In the meantime, Trollope had been, like Dr Wortle, a man of “two professions”, and wrote his books while working for the Post Office, over the best part of four decades. How he did that, and his industrious, demystifying remarks about writing (would they have sounded better coming from, say, Joyce Carol Oates or Georges Simenon?), is something we cover in this episode of TLS Voices, while John Sutherland also writes this week about the unstinting productivity of Trollope’s last years, and Gerri Kimber reviews the new Oxford edition of Trollope’s Autobiography.
Elsewhere, bicentenary celebrations are under way or coming soon, in the form of a “Big Read” of Barchester Towers, a talk and conferences and evensong at Westminster Abbey, where Trollope belatedly received some recognition in Poets’ Corner, a theatrical adaptation of Lady Anna, and more. And while Maggs have been busy cataloguing the Schroder collection of Rupert Brooke, Joshua Clayton has compiled an impressive catalogue of first editions, and other delights, for the nineteenth-century specialist bookseller Jarndyce.
You may wish to look away at this point, if you’re neither a book collector nor related to one:
The Jarndyce catalogue begins with two letters not found in the Letters of 1983, concerning Post Office preferment and an unspecified problem concerning the name of Saint Pauls Magazine, of which Trollope was to be editor. For deeper-pocketed types, there is The Warden (“scarce” in the original cloth, £3,500) or the uniform twenty-seven volumes of the Works that have perhaps come from Easton Neston, that splendid folly of a family seat in Northamptonshire sold a decade ago to the fashion designer Leon Max (original uniform olive green cloth covers, £850).
A manuscript page of Castle Richmond, dated May 5, 1861, will set you back £2,500; it’s £1,500 for The Fixed Period, the euthanasia-espousing exercise in science fiction set in “Gladstonopolis” mentioned by Professor Sutherland. Gratuitous mention must also be made of a gift copy of The Golden Lion of Granpere from Geoffrey Keynes to G. E. Moore’s wife Dorothy (£350), merely because Keynes’s name cropped up yesterday, too – and of the second edition of Kept in the Dark at the same price, because it seems to have eluded the redoubtable collector Michael Sadleir, and indeed all library catalogues bar that of the National Library of Scotland.
At less alarming prices are the volumes on offer here from Trollope's mother Frances and his brother Thomas Adolphus; the aspiring collector could also pick up a late nineteenth-century copy of The Small House at Allington for £40, Lady Anna for £30, Trollope’s brief study of Thackeray for £20 (notable for its tutting over Thackeray’s transcription of the Irish accent and habit of being late with his “copy”), or the Trollope Society's illustrated edition of Hunting Sketches for a tenner.

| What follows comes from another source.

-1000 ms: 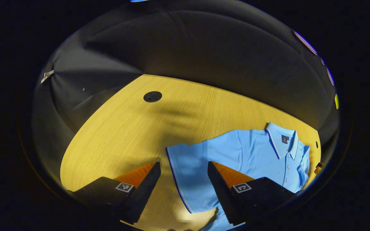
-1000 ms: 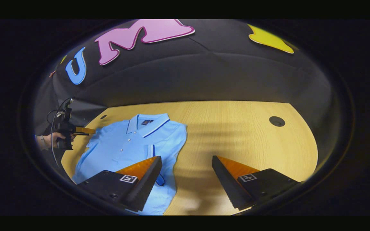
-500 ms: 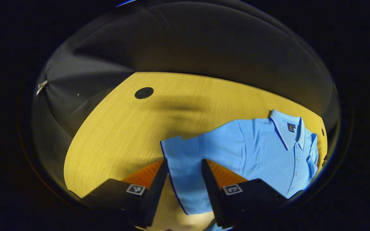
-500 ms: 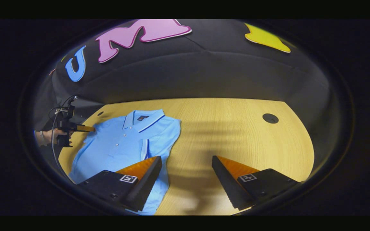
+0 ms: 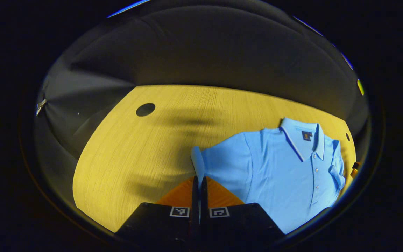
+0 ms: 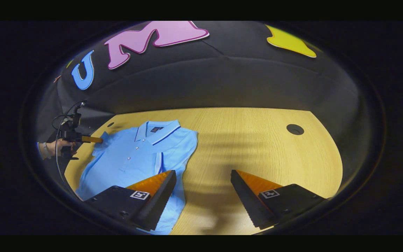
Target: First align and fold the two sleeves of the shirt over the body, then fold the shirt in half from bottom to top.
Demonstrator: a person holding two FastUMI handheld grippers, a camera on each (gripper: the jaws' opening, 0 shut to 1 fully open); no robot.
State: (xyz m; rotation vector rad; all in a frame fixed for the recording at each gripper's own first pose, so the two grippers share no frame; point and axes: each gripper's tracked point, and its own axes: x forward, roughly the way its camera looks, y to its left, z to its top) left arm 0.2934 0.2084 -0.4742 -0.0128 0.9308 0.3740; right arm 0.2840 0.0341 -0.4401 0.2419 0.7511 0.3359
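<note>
Left gripper view: a round dark cable hole (image 5: 145,109) sits at ten o'clock in the pale wood-grain table (image 5: 124,154), and at six o'clock the left gripper (image 5: 198,180) has its two wedge-shaped fingers pinched tight on the edge of the sleeve (image 5: 197,161) of the light blue knit polo shirt (image 5: 278,168), which spreads flat toward three o'clock, its collar (image 5: 301,136) trimmed with a dark stripe. Right gripper view: at nine o'clock a hand (image 6: 52,148) holds the left gripper against the shirt's sleeve, the shirt lies between eight and ten o'clock, and at six o'clock the right gripper (image 6: 203,176) hangs over bare table, its serrated fingers spread wide with nothing between them.
</note>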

The abundance of cheaper twentieth-century editions shows that, for all that the critics have always been ready for Trollope to dwindle into oblivion, either relishing or lamenting the prospect, demand seems to have kept up for new editions of oddities and entities as well as for the more obvious Barchesters and Pallisers. It bears little resemblance to the half-patriotic, half-prurient cult of Brooke, but the cult of Trollope perhaps has more persistent, happier life in it yet.